Primeiro, é preciso dizer que, definitivamente, não foi um embate em que os contendores tiveram os mesmos espaços para explicar seus pontos de vista, especialmente na reta final que antecedeu a votação de ontem, quarta-feira, no Senado da República. Muito pelo contrário: o que se viu foi um massacre midiático raramente assistido na política nacional e que talvez só tenha paralelo no episódio do escândalo do mensalão.

Sim, Renan Calheiros, presidente do Senado, foi massacrado na imprensa desde abril deste ano. Pode até ser que Renan seja um picareta e que o lobista da Mendes Jr. tenha pago todas as despesas da ex-namorada do senador, a já célebre Mônica Veloso. O pequeno problema é que ninguém conseguiu provar que o lobista pagou as tais contas.

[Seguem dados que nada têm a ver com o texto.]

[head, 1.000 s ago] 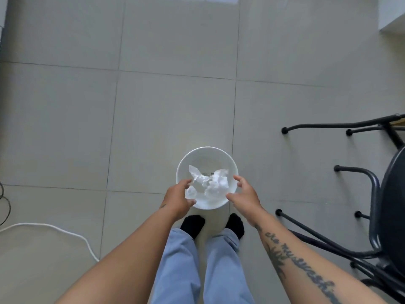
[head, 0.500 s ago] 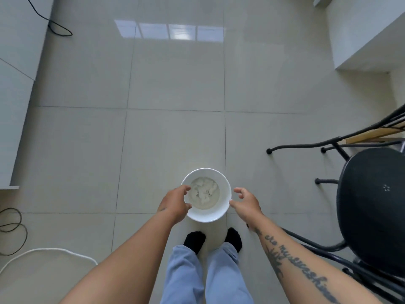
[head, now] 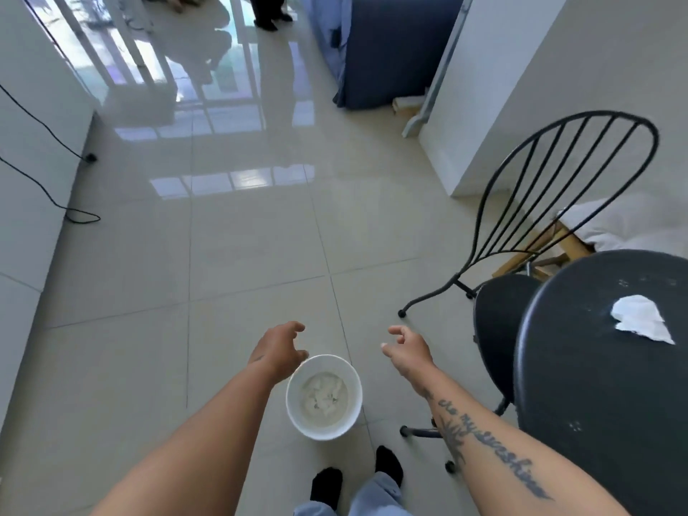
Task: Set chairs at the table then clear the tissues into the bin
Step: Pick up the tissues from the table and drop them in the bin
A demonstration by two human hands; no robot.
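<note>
A white round bin (head: 353,385) stands on the tiled floor just ahead of my feet, with crumpled tissues (head: 323,395) lying at its bottom. My left hand (head: 280,348) hovers above the bin's left rim, fingers apart and holding nothing. My right hand (head: 406,348) is raised to the right of the bin, also loose and empty. One white tissue (head: 639,319) lies on the round black table (head: 580,366) at the right. A black wire-backed chair (head: 499,322) is tucked against the table's far left side.
A white wall corner (head: 521,106) rises behind the chair. A wooden frame with a white cushion (head: 610,225) sits beyond the table. Black cables (head: 56,202) run along the left wall. A blue fabric-covered piece of furniture (head: 372,50) and a person's feet stand far back.
Both hands let go of the tissues, which dropped into the bin, then lifted up and apart. My view tilted upward, bringing the table, chair and far room into sight.
</note>
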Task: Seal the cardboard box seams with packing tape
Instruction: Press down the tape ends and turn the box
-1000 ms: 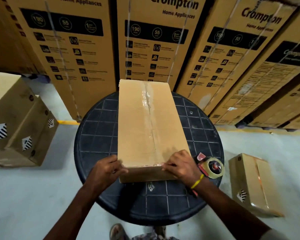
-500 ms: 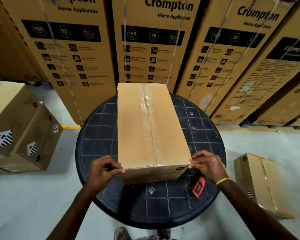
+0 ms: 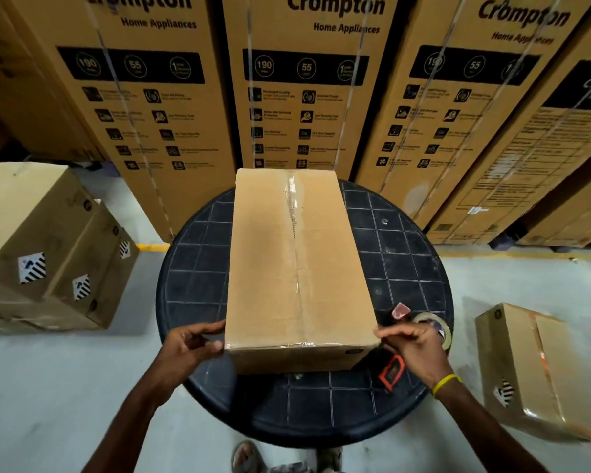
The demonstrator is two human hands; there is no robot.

Foi por este motivo que Renan se safou na votação de ontem, e não porque o PT e o governo "operaram" a favor do presidente do Senado (qualquer energúmeno que saiba fazer contas é capaz de perceber que, tendo o PT rachado na votação, o que faltou foi voto da oposição, e não da base aliada...).

Nesta semana, teremos na mídia as mais variadas análises sobre o que ocorreu. A maior parte dos colunistas vai falar em crise moral, avacalhação do Congresso, fim do mundo e outras coisas ainda mais graves. Calma, caro leitor, o Brasil não acabou porque Renan foi absolvido. Na verdade, ainda que o senador seja culpado e no futuro reste provado que ele de fato recebeu favores de seu amigo lobista, a absolvição tem um aspecto positivo que é o de mostrar que a imprensa não tem força (ainda) para assumir o papel de polícia e Justiça. A mídia quer investigar, julgar e condenar, mas este não é o seu papel. Renan merece ser julgado e, provada a sua culpa, condenado, mas na Justiça ou no Senado, se a alegação for de falta de decoro parlamentar. Ninguém pode nem merece ser julgado e condenado pela mídia e é sempre bom lembrar o Caso Dreyfus nessas horas.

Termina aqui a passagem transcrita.